ACTIVITY :: Your answer is the lines below, exactly, from the one that contains "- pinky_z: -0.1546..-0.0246" through the one that contains "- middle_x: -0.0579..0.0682", both included.

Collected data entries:
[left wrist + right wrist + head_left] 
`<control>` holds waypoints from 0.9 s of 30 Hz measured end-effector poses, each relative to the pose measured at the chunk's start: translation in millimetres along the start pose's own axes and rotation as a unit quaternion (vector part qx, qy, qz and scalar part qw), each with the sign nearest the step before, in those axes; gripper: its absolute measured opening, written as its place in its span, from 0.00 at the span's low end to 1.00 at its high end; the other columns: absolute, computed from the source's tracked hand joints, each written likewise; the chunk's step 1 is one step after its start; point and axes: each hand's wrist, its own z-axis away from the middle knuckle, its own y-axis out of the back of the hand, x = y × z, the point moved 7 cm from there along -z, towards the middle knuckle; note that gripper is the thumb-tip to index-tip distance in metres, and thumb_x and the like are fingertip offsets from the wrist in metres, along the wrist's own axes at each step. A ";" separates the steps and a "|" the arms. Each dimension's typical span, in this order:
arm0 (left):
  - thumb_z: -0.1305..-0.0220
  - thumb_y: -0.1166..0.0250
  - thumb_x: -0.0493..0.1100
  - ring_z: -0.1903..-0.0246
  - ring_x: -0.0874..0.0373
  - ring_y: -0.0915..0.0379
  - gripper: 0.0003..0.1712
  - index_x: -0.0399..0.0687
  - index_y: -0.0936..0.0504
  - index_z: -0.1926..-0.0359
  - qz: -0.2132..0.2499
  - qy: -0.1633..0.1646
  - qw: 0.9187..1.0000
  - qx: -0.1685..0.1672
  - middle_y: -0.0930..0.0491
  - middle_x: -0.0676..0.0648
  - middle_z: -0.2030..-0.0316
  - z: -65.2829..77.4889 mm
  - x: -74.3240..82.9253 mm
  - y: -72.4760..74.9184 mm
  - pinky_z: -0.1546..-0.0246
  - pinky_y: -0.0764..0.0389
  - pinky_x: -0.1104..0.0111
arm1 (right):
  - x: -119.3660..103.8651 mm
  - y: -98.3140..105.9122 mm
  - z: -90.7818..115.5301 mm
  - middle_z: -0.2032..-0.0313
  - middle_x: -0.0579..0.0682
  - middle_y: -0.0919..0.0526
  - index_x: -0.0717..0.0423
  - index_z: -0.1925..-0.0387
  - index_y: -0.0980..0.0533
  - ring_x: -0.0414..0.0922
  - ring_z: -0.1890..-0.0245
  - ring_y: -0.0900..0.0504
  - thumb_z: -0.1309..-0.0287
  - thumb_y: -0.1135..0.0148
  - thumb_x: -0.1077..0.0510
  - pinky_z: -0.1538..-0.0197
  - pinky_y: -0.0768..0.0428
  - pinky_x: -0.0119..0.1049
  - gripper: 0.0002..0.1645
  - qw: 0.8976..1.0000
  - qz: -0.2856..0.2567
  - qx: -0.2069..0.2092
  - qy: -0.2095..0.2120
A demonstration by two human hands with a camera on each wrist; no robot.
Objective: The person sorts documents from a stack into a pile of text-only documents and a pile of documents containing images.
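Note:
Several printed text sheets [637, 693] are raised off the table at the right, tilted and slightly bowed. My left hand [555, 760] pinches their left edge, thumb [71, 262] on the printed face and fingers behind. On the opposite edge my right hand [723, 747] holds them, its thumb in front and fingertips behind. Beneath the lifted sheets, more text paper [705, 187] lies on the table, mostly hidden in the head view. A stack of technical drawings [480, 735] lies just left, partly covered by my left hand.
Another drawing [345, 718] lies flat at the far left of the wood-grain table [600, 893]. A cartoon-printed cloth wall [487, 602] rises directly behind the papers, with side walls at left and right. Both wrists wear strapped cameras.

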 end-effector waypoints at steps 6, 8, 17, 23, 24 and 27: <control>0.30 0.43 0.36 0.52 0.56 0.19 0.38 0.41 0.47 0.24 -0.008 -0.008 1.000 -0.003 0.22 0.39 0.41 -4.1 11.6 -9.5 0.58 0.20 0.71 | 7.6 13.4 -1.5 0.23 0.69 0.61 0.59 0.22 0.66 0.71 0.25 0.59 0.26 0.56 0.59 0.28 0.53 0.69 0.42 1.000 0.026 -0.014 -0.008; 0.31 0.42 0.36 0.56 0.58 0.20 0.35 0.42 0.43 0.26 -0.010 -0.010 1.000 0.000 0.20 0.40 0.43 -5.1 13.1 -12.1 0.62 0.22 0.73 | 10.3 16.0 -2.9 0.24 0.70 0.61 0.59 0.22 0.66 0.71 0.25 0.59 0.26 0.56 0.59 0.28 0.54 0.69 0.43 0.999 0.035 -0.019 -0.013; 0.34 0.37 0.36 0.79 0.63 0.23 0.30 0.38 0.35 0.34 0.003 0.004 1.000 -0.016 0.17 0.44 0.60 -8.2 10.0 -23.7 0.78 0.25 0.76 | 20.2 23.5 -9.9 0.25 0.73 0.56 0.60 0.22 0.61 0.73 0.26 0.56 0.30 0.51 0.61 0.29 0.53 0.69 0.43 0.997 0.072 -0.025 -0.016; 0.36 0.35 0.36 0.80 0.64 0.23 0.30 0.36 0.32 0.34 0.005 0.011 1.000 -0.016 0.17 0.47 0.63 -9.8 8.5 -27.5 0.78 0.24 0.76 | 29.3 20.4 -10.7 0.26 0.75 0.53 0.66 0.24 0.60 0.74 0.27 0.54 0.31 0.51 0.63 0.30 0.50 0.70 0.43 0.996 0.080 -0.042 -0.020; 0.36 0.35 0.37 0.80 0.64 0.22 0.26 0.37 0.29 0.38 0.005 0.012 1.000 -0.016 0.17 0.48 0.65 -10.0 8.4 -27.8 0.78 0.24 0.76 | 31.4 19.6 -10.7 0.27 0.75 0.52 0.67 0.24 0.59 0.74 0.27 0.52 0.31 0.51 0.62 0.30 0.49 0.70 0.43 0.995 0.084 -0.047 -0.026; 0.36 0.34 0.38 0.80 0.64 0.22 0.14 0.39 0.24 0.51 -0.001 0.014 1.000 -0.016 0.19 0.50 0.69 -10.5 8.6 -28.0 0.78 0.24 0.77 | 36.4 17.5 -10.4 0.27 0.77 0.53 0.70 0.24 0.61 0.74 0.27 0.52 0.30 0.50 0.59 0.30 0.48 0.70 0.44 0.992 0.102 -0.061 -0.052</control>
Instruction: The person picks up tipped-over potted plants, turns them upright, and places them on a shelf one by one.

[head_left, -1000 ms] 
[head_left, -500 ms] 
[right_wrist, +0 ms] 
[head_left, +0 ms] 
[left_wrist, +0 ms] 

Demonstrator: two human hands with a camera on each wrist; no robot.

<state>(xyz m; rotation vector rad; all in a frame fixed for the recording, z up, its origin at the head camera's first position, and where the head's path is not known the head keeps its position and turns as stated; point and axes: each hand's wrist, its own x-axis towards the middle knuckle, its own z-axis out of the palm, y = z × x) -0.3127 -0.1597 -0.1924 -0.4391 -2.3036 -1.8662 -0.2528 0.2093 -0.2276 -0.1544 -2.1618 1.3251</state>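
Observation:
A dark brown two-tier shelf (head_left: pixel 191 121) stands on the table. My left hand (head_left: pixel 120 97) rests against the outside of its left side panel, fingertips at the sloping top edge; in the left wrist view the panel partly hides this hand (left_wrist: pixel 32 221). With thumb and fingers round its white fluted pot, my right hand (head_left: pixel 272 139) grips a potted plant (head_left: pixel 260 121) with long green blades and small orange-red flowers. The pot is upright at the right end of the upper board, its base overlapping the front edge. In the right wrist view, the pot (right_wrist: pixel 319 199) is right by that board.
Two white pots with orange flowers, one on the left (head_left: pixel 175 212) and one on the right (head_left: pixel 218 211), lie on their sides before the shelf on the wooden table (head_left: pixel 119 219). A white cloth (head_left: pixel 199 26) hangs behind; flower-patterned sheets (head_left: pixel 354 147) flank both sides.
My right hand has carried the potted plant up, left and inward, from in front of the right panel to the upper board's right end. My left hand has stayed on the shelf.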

COMPLETED EXERCISE ::
  - pinky_z: -0.1546..-0.0246
  - pinky_y: -0.0764..0.0389
  - pinky_x: -0.1104..0.0111
arm1 (right):
  - x: -119.3660..103.8651 mm
  - y: -98.3140..105.9122 mm
  - z: -90.7818..115.5301 mm
  - middle_z: -0.2032..-0.0313
  - middle_x: -0.0579..0.0682

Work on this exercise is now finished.